Matt: [pacing back and forth] Oh God.
Snout: [pointing at the Windows Window] There she goes!
[A spinning spacesuited figure drifts into view, across the window, then out again.] br />
Matt: Is a shuttle going to pick her up? Or are they going to let her die out there? I don’t see a shuttle!
[They all strain to look out the window—except for Kaoru, who hangs back, arms crossed.]
Kaoru: {I see they did not bother to computer-animate a shuttle.}
* * *
It should be noted that by this point in the show’s run, there appears to be a wide range of skepticism among the cast members. Some, like Kaoru and Titania, seem extremely doubtful that they are in space, while others, like Snout and Bacardi, don’t seem to have any suspicion at all. The rest fall somewhere in the middle, as shown by Nico’s video recording from around this time.

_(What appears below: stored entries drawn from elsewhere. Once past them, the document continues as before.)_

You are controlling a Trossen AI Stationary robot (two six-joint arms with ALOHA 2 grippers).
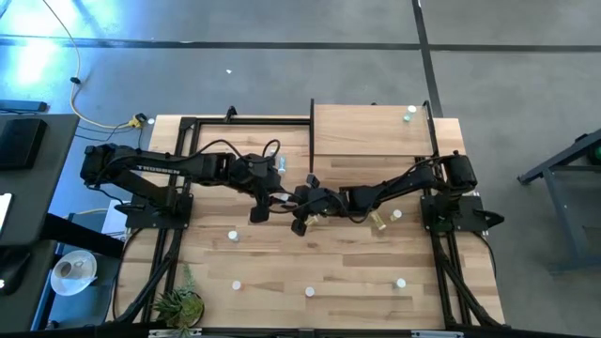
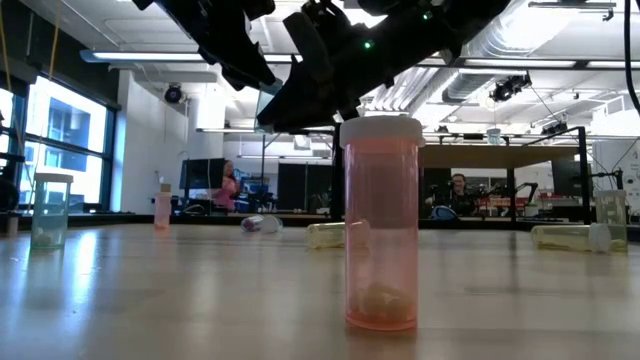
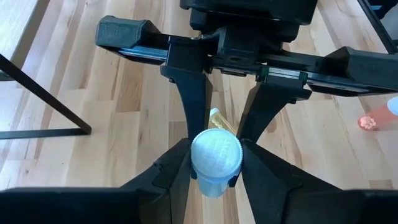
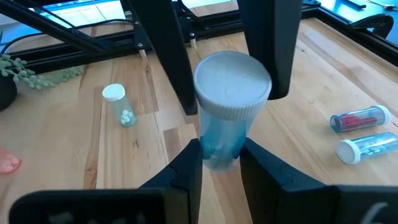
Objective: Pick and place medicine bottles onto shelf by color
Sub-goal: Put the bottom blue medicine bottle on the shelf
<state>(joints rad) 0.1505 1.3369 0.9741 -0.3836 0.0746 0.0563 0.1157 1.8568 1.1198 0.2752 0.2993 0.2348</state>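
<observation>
Open workshop behind the counter
Grey floor (image 1: 282, 75), bright windows (image 2: 60, 140) to one side, ceiling ducts (image 2: 520, 50) overhead.

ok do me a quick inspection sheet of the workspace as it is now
surface: pale plank table, bottles strewn over it
job's things: blue bottle held up over the table's middle; one capped bottle on the shelf; red bottle upright nearest the low camera
clutter: small plant at the table corner on the left arm's side
grippers: left pincer closed on the blue bottle's cap, right pincer closed on its body
cables: yellow cable on the floor beyond the left arm
surroundings: a person and another person far behind the table
</observation>
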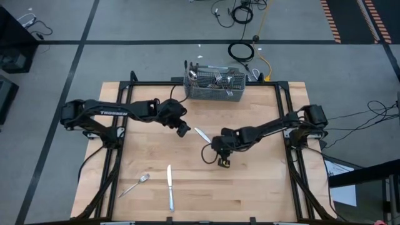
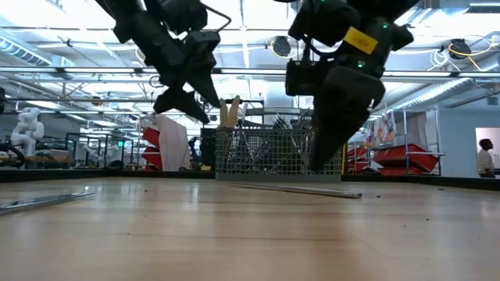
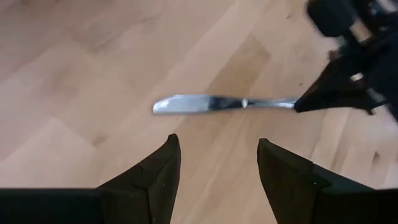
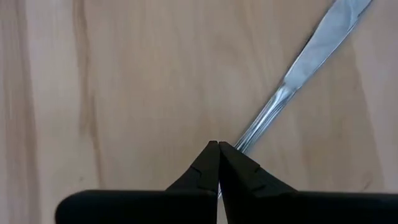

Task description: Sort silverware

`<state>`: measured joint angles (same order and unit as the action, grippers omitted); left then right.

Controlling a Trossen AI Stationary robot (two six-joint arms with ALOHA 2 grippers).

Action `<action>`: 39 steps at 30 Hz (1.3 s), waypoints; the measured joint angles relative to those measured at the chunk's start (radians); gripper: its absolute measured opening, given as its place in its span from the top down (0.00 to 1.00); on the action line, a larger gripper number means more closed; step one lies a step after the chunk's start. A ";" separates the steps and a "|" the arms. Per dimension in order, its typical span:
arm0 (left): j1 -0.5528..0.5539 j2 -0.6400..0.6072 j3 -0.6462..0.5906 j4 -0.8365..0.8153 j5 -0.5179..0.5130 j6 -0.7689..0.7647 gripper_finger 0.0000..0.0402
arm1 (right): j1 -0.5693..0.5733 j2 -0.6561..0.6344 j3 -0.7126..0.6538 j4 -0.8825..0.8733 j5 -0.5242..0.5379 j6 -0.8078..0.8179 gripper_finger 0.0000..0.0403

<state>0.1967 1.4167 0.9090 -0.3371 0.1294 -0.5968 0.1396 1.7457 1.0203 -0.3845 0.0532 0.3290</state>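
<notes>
Two dark robot arms meet over a table knife lying flat near the middle of a light wooden bench. The right gripper, its fingers pressed together with no gap, sits at the knife's handle end; from the wrist camera the tips overlap the handle, though whether they pinch it cannot be told. The blade runs away from that gripper toward the left gripper, which hangs above the bench with its fingers spread wide and nothing between them, the knife lying crosswise just ahead of its tips. Well behind both grippers, at the far edge of the bench, a grey wire-mesh basket holds a cluster of upright silverware. Toward the near edge, on the left gripper's side and well apart from it, a fork and a second knife lie side by side on the wood.
</notes>
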 joint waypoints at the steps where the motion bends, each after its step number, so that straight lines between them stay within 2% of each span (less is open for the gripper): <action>1: 0.005 0.008 0.000 0.001 0.013 0.000 0.47 | 0.011 0.000 0.000 -0.010 0.000 0.010 1.00; 10: 0.027 0.050 0.000 0.081 0.146 0.008 0.47 | 0.098 -0.002 0.000 -0.086 0.019 0.079 1.00; 15: 0.027 0.050 0.000 0.111 0.150 0.010 0.47 | 0.102 -0.029 -0.045 -0.081 0.028 0.103 1.00; 20: 0.029 0.050 0.000 0.125 0.150 0.015 0.47 | 0.103 -0.121 -0.173 0.025 0.029 0.184 1.00; 24: 0.037 0.050 0.000 0.137 0.151 0.027 0.47 | 0.097 -0.175 -0.204 0.052 0.035 0.190 1.00; 39: 0.044 0.051 0.000 0.156 0.151 0.035 0.47 | 0.092 -0.069 -0.204 0.157 0.028 0.132 1.00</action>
<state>0.2409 1.4677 0.9089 -0.1811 0.2806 -0.5622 0.2316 1.6766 0.8164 -0.2272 0.0814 0.4608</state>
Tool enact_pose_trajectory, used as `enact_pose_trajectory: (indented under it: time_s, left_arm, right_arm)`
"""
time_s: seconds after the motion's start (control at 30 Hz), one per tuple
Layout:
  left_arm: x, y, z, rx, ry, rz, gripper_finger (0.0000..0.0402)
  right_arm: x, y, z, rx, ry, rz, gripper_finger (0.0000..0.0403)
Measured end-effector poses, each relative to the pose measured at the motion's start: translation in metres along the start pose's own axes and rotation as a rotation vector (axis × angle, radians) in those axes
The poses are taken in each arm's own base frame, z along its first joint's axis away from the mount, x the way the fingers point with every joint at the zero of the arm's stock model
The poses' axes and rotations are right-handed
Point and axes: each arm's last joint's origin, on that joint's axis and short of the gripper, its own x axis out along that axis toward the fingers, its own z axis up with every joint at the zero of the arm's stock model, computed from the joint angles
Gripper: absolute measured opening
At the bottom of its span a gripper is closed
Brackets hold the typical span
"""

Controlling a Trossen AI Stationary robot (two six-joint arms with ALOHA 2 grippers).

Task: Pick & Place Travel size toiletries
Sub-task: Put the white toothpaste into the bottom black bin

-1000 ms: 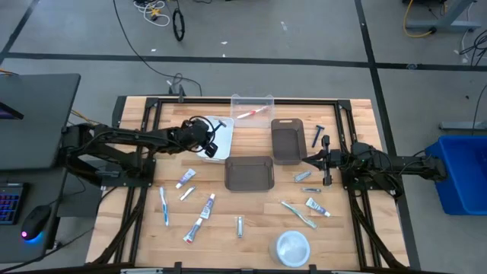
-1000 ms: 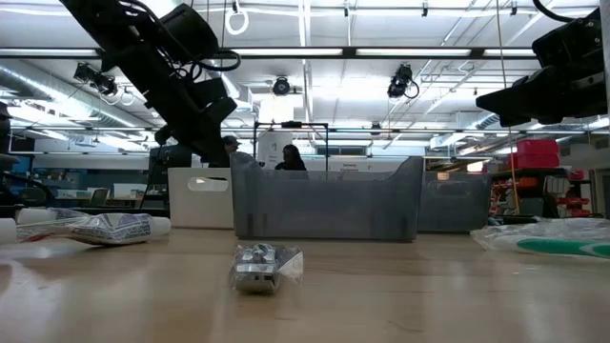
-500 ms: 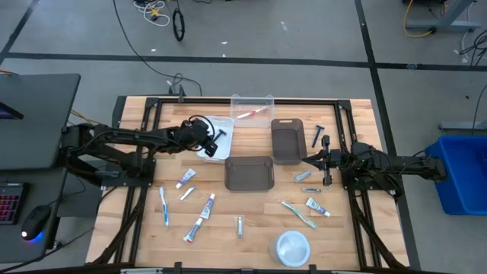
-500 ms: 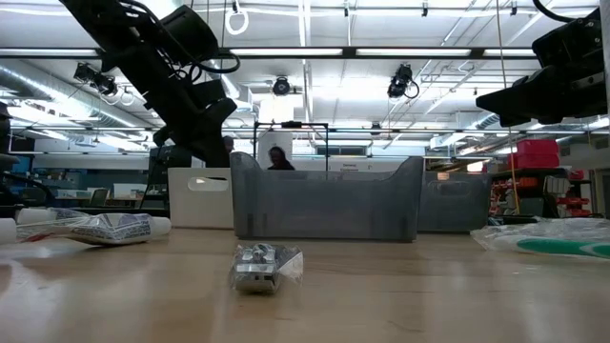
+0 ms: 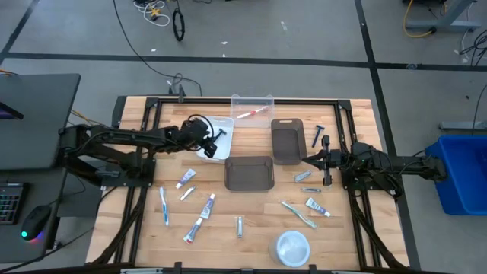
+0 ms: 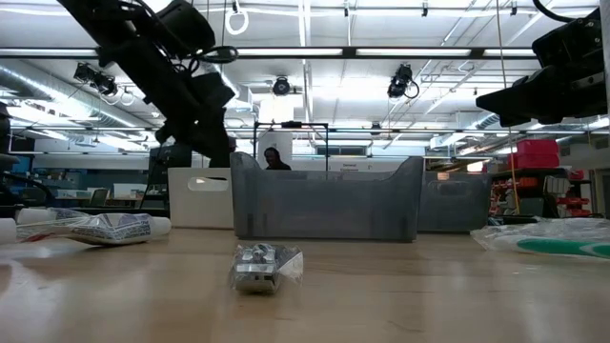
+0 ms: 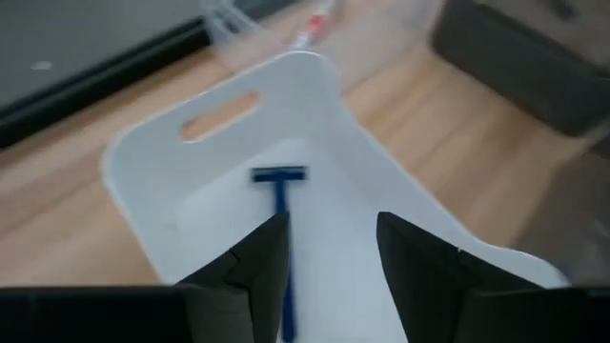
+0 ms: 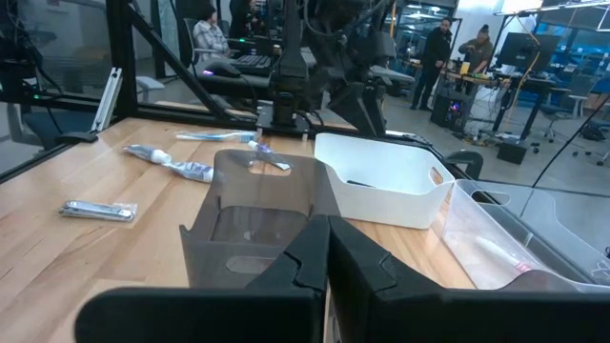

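While its fingers stand spread and empty, the left claw [image 7: 329, 250] hovers over the white rectangular plastic bin [image 7: 162, 157], where a slim blue-handled razor [image 7: 283, 224] lies flat on the floor just below and ahead of the fingertips. The placing step looks complete for this item; the next move would call for lifting clear and reaching back toward the small toothpaste tubes [image 5: 206, 206] lying well behind the claw on the wooden bench [image 5: 259, 221]. Compared with a second ago, the left arm sits slightly higher in the low view, apparently retreating from the bin. The right claw [image 8: 328, 243], pressed together, waits facing the dark grey rectangular bin [image 8: 255, 211], unchanged.
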Motion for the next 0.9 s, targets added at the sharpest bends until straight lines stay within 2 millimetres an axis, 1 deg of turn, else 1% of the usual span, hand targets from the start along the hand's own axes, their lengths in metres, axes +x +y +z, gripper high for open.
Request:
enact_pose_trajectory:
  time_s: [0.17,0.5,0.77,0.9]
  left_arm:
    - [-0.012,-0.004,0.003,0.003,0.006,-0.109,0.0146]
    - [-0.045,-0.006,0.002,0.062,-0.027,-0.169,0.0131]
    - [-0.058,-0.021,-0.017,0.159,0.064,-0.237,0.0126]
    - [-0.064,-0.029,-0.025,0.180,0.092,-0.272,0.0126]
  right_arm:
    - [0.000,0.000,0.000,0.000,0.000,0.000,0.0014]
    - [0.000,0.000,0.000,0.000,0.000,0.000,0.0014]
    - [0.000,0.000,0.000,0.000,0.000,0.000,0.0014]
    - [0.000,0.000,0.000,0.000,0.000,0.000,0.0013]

Item: Transcript of video recording
Source: Nico’s camera
Battery charge: 75%
Date: February 5, 2016
[The image is dark; only audio can be heard. Nico is whispering.]
Hi Mom. Hi Dad.
Can’t sleep. Again.
[muffled sounds of rustling bedsheets, then stillness]
Do you hear that? Sounds like voices.
Outside the ship.
[Seven seconds pass.]
They’re gone now. I thought I heard—I don’t know. Never mind.
Sorry for the radio silence, but I’ve been afraid to record anything. Clayton was so mean about it the first time. And, well . . . things are getting tense up here. I’d say this experience has been a roller coaster, but that does a disservice to roller coasters. I don’t know of any roller coasters that have long stretches of boredom punctuated by the most terrifying moments of your life.
I don’t know. Here we are, trapped up here in this claustrophobic keg, at the mercy of television producers who can do whatever they want to us . . .
[Five seconds pass.]
I’m just . . .
I’m starting to wonder.
I wonder why nothing happened when Jamarkus threw the hippo at the wall and that important-looking piece broke off. Louise put it back with duct tape, but shouldn’t something bad have happened? An alarm beeping, or the lights going out, or—I don’t know, something?